JAKARTA,Cobisnis.com – Menteri Keuangan (Menkeu) Sri Mulyani mengatakan bahwa hampir seluruh negara di dunia sepakat bahwa gejolak perekonomian pada sepanjang 2023 bakal lebih berat dibandingkan dengan 2022.
Menurut dia, indikasi itu tercermin dari fenomena harga pangan dan energi dunia yang kemungkinan besar bakal sulit turun dalam waktu dekat.
“Momentum perekonomian dunia memang dimoderasi karena kenaikan inflasi global yang sangat tinggi,” ujarnya melalui saluran virtual saat hadir di Forum 100 CEO di Istana Kepresidenan Jakarta, Jumat, 2 Desember.
Menkeu menjelaskan, inflasi yang tinggi itu mendorong bank sentral banyak negara melakukan kebijakan pengetatan likuiditas hingga menaikan suku bunga acuan.
“Bank sentral memang sengaja menaikan suku bunga untuk menahan sisi permintaan sehingga inflasi tidak running wild,” tuturnya
Lebih lanjut, bendahara negara mengungkapkan jika pihaknya telah mendapat informasi dari bank sentral AS (The Federal Reserve/The Fed), sebagai otoritas moneter paling berpengaruh di dunia, bahwa kondisi ini akan berlangsung setengah tahun ke depan atau mungkin di sepanjang 2023.
“Interest rate yang tinggi, menurut beberapa pejabat The Fed, akan berlangsung dalam jangka waktu yang lama. Ini berarti dampak ekonomi kepada negara-negara mungkin pada sepanjang 2023,” tegas dia.
Menkeu menambahkan, ekses suku bunga tinggi juga dipastikan bisa sampai ke Indonesia dan memberi beberapa pengaruh ke perekonomian, seperti terjadi capital outflow oleh investor nonresident (asing) yang saat ini masih terus berlangsung.
“Ini membuat mau tidak mau pemerintah menaikan yield SBN. Sementara itu Bank Indonesia juga terpaksa menaikan suku bunga untuk mencegah outflow yang lebih dalam,” ucapnya.
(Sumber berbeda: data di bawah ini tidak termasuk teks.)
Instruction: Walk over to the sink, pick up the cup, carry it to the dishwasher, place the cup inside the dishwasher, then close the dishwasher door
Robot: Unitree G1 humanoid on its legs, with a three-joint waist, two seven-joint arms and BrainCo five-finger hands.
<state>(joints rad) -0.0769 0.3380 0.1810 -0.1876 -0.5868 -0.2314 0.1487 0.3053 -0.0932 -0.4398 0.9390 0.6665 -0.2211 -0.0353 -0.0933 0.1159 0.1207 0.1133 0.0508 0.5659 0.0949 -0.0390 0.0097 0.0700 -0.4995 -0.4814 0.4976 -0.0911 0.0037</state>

Untuk diketahui, pemburukan situasi perekonomian tahun depan sudah banyak diprediksi sejumlah pihak. Salah satu yang cukup concern adalah lembaga keuangan multilateral International Monetary Fund (IMF) yang menyebut jika pertumbuhan PDB dunia 2023 hanya akan sebesar 2,7 persen dari awalnya 2,9 persen.
Angka itu lebih rendah jika dibandingkan dengan 2022 yang diyakini ekonomi global bisa tumbuh di level 3,2 persen.